Sanctions américaines contre le M23 et le Rwanda : le trafic d’or dans le viseur
Les États-Unis viennent de frapper fort en imposant des sanctions financières à la société Gasabo Gold Refinery et à son directeur, Jean Malic Kalima. Selon le département du Trésor américain, cette entreprise rwandaise est accusée d’être un maillon essentiel dans le trafic d’or extrait illégalement de l’est de la République démocratique du Congo (RDC), dont les bénéfices serviraient à financer le groupe armé M23.
Washington affirme que la raffinerie a travaillé main dans la main avec des responsables rwandais et les rebelles du M23 pour organiser le transport de l’or. Des soldats rwandais et des combattants du mouvement armé auraient assuré la sécurisation des convois jusqu’à Bukavu, avant que le précieux métal ne soit acheminé vers Kigali pour y être raffiné.
D’après les informations recueillies, près de 60 kilogrammes d’or, représentant plusieurs millions de dollars, ont été transférés illicitement vers le Rwanda au début de l’année 2026. Ce flux illégal alimente un cycle de violence et de déstabilisation dans une région déjà meurtrie.
Des mesures financières dissuasives
Pour Washington, l’objectif est clair : couper les vivres aux groupes armés qui prospèrent grâce à l’exploitation illégale des ressources naturelles. « Les États-Unis ne permettront pas à des organisations hors-la-loi de tirer profit du commerce illicite de minerais pour déstabiliser la région. Les richesses minérales de la RDC appartiennent de droit au peuple congolais », a martelé le secrétaire au Trésor, Scott Bessent.
Concrètement, les sanctions impliquent le gel de tous les avoirs détenus aux États-Unis par Gasabo Gold Refinery et son dirigeant. Il est désormais interdit à toute entreprise ou citoyen américain de réaliser des transactions avec eux. Les sociétés étrangères qui utilisent le dollar ou possèdent des filiales sur le sol américain pourraient également être触ées par ces mesures.
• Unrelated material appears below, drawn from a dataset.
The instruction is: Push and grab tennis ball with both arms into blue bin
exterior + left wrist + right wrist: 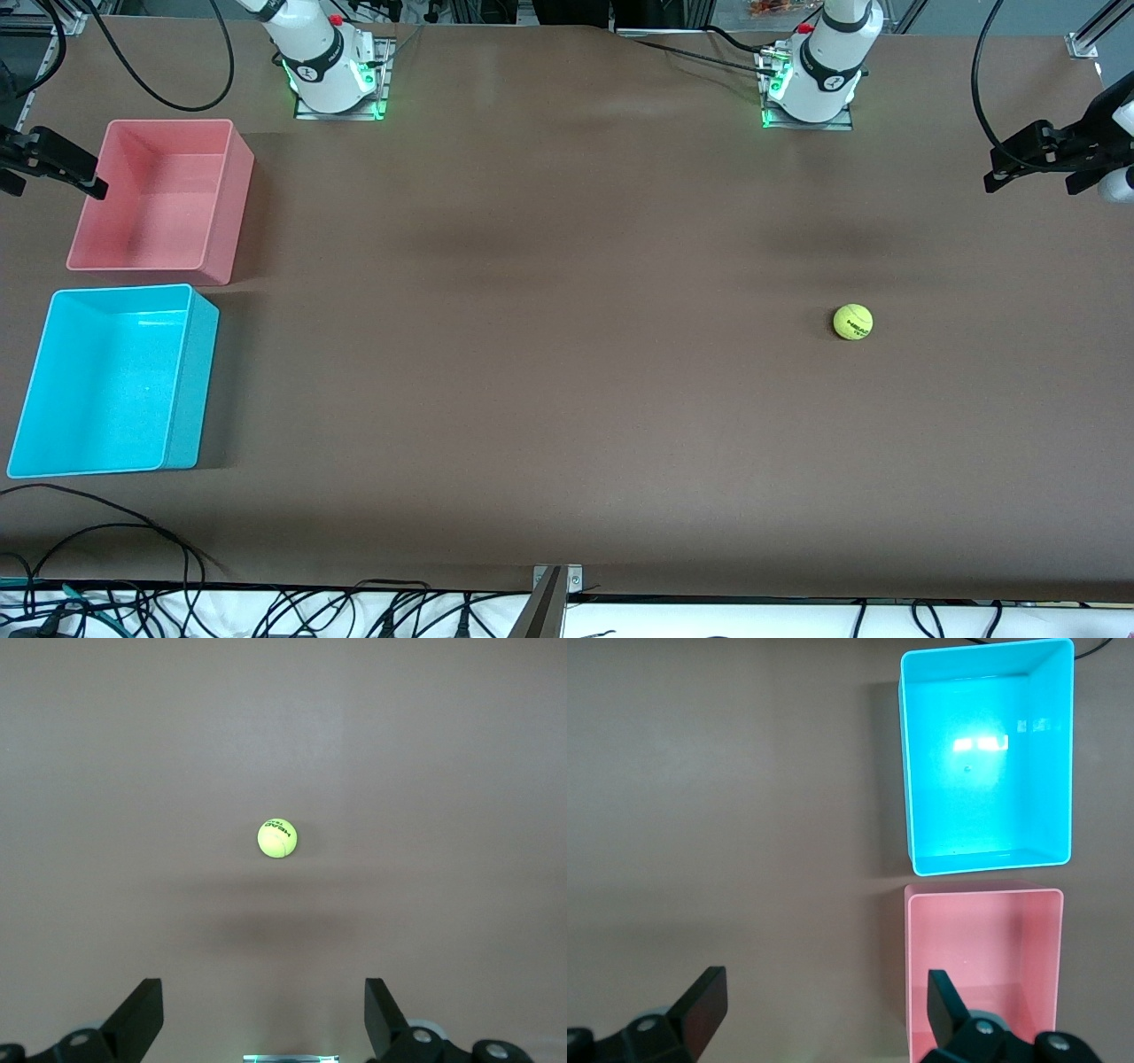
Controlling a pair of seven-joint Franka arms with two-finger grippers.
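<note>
The tennis ball (852, 322) lies on the brown table toward the left arm's end, lettering showing. It also shows in the left wrist view (276, 838), alone on the table. My left gripper (263, 988) is open and empty, high over the table, apart from the ball. The blue bin (190, 381) stands empty at the right arm's end of the table and shows in the right wrist view (983, 797). My right gripper (825, 974) is open and empty, high over the table beside the pink bin. Only the arm bases show in the front view; both hands are out of it.
An empty pink bin (221, 213) stands beside the blue bin, farther from the front camera, also in the right wrist view (983, 966). Black clamp mounts (1054, 155) reach in at both table ends. Cables (133, 532) lie along the front edge.
</note>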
Le minerai, carburant du conflit dans l’est congolais
Depuis sa résurgence à la fin de l’année 2021, le M23 contrôle de vastes étendues dans les provinces orientales de la RDC, zones riches en minerais stratégiques comme le coltan, l’or ou le cobalt. Kinshasa, l’ONU et plusieurs capitales occidentales accusent régulièrement le Rwanda de fournir un soutien militaire au groupe rebelle, une allégation que Kigali rejette systématiquement.
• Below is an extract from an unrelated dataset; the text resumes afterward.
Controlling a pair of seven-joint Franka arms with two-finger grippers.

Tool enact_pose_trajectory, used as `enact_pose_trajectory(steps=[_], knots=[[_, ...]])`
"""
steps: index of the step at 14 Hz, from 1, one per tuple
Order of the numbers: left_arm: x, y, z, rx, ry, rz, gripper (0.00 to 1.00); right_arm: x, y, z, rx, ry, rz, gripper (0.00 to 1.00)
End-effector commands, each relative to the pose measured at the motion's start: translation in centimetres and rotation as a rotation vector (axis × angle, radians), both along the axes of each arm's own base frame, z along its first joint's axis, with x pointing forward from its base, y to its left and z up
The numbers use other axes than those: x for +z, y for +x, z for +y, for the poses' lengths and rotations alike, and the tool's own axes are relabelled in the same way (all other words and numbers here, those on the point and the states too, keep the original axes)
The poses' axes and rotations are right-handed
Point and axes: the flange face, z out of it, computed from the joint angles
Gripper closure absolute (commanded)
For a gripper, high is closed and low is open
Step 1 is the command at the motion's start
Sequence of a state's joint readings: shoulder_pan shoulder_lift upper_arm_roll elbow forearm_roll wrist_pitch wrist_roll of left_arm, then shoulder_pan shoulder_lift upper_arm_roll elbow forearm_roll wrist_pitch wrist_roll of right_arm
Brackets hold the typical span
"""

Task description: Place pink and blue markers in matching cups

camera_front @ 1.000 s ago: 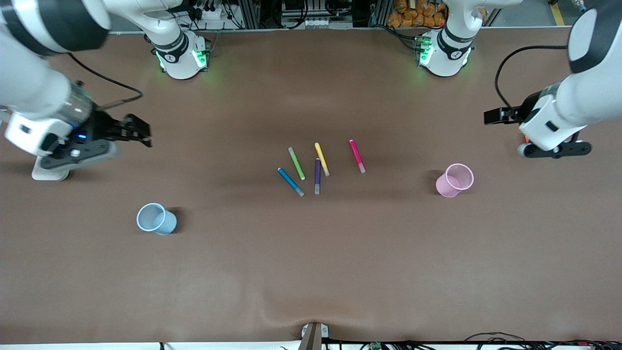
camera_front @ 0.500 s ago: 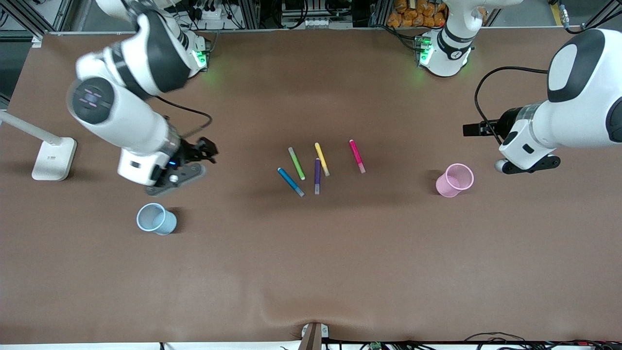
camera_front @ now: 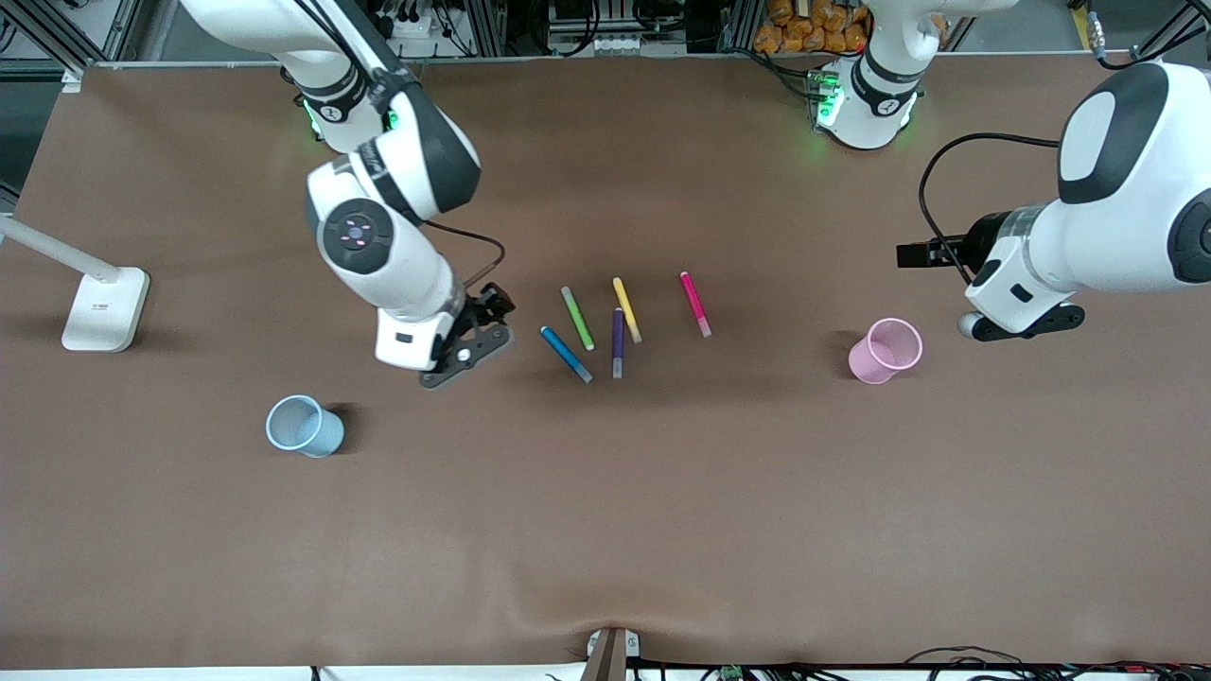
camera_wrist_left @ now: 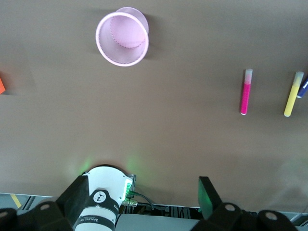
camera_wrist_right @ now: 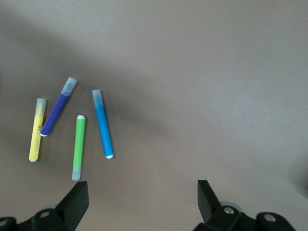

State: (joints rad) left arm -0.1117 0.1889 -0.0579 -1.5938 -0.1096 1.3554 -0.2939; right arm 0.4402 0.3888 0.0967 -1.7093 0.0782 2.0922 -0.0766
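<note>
The brown worktop carries five slim felt-tip markers—blue, green, purple, yellow, pink—a pale blue mesh cup, a light pink mesh cup and a white lamp base.

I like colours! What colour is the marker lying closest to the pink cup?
Pink marker, with a paler cap; clearest in the left wrist view.

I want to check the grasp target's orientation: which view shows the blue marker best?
The right wrist view: the blue marker lies whole and large there, grey cap plain, beside the green marker. The front view shows it whole but small. The left wrist view shows no blue marker.
</note>
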Motion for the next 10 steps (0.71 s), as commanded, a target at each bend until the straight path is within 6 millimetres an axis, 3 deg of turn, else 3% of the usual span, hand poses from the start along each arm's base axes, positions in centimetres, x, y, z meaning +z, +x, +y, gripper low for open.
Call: enact_pose_trajectory(steps=[1, 4, 6, 8, 10], knots=[[0.2, 0.9, -1.2, 0.013, -0.018, 0.009, 0.0, -2.9, -0.7, 3.0, 0.007, 0.017, -0.018, 0.0], [-1.8, 1.5, -1.7, 0.093, 0.009, 0.051, 0.0, -7.8, -1.5, 6.0, 0.027, 0.025, -0.043, 0.0], [-3.5, 1.6, -3.0, 0.077, 0.005, 0.082, 0.0, -10.8, -1.9, 7.6, 0.019, 0.038, -0.063, 0.0], [-5.2, 1.9, -3.7, 0.071, 0.004, 0.113, 0.0, -13.1, -2.2, 8.1, 0.045, 0.006, -0.08, 0.0], [-7.0, 2.1, -4.5, 0.061, 0.012, 0.139, 0.0, -14.1, -2.1, 8.2, 0.058, -0.006, -0.086, 0.0]])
L’exploitation minière est devenue l’une des principales sources de revenus du mouvement armé. En avril 2024, le M23 s’est emparé de Rubaya, l’un des plus grands sites d’extraction de coltan au monde. Cette seule zone assure environ 15 % de la production mondiale de ce minerai, indispensable à la fabrication de téléphones portables, d’ordinateurs et d’autres appareils électroniques. Le groupe prélève des taxes sur l’extraction et le commerce, générant ainsi des sommes colossales.
Des révélations accablantes sur le pillage des ressources
Ces sanctions américaines interviennent peu après la publication d’une enquête de l’ONG Global Witness. Celle-ci démontre que des centaines de tonnes de coltan extraites illégalement dans l’est de la RDC ont été blanchies au Rwanda avant d’être exportées vers des fonderies qui alimentent les chaînes d’approvisionnement de grands fabricants d’électronique.
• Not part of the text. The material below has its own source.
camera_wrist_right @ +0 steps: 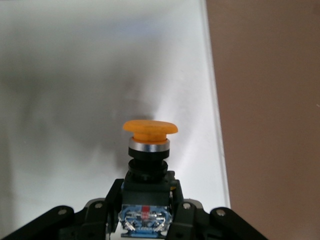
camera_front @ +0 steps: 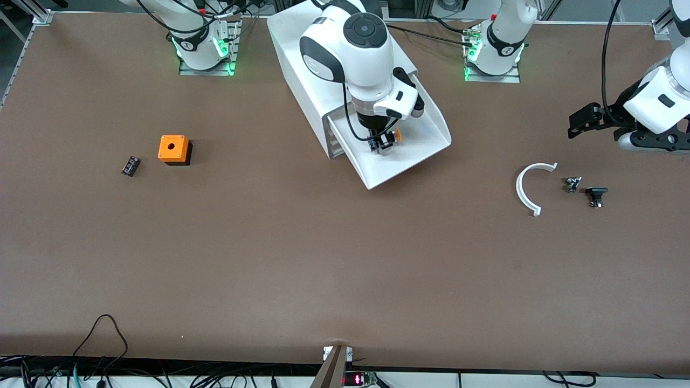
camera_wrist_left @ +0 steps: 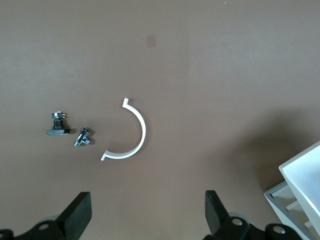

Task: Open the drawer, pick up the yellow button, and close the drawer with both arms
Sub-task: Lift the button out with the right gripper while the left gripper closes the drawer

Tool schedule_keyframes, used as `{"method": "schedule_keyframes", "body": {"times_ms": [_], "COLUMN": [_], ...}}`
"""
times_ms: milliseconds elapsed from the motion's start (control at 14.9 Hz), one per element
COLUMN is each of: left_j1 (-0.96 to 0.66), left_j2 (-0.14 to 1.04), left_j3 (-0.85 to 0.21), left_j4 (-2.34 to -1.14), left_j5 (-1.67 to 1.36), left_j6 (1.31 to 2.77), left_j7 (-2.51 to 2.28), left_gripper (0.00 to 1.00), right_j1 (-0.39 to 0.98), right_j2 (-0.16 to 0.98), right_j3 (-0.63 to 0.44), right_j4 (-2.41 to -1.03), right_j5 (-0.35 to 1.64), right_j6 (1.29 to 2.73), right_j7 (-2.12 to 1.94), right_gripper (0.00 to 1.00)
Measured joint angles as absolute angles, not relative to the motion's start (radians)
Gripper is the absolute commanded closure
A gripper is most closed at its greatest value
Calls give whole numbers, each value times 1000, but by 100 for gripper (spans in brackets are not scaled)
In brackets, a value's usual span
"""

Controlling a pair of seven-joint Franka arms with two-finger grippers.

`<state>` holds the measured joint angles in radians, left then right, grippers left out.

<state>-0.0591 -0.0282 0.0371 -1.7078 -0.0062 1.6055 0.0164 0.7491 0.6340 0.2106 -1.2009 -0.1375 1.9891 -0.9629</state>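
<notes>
The top drawer (camera_front: 415, 153) of the white cabinet (camera_front: 302, 70) is pulled out toward the front camera. My right gripper (camera_front: 384, 141) is over the open drawer, shut on the button (camera_front: 389, 138). In the right wrist view the button (camera_wrist_right: 148, 150) shows its orange cap and black-and-blue body between the fingers (camera_wrist_right: 105, 200), over the drawer's white floor (camera_wrist_right: 75, 100). My left gripper (camera_front: 579, 123) waits open and empty in the air at the left arm's end of the table; its fingers (camera_wrist_left: 80, 212) stand wide apart in the left wrist view.
An orange cube with a hole (camera_front: 173, 149) and a small black part (camera_front: 130, 165) lie toward the right arm's end. A white curved clip (camera_front: 528, 188), a small metal part (camera_front: 572, 184) and a black part (camera_front: 595, 195) lie toward the left arm's end.
</notes>
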Motion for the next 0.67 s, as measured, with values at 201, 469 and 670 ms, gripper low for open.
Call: {"method": "schedule_keyframes", "body": {"times_ms": [201,469,670], "left_j1": [-60,-103,-128], "left_j2": [-18,53,127], "left_j3": [37,24,-25], "left_j4": [-1708,-1713,-1745], "left_j5": [14,14,14], "left_j6": [1606,1690,1827], "left_j7": [13,-95,-221], "left_gripper": [0,0,0], "right_j1": [748,709,614], "right_j2": [594,533,510], "right_j3": [177,124,112], "right_j4": [-1206,-1247,-1306], "right_j5": [-137,-137,-137], "right_j6": [2000,2036,2072], "right_j7": [-833,-671,-577], "right_gripper": [75,75,74]}}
Selon des experts des Nations unies, environ 120 tonnes de coltan par mois ont quitté les zones contrôlées par le M23 pour le Rwanda entre mai et octobre 2024. Ces chiffres donnent la mesure de l’ampleur du trafic.
En ciblant à la fois les groupes armés et les filières commerciales qui les financent, Washington envoie un signal fort. Cette décision relance également le débat sur la traçabilité des minerais stratégiques et la responsabilité des acteurs internationaux dans ces chaînes d’approvisionnement mondialisées.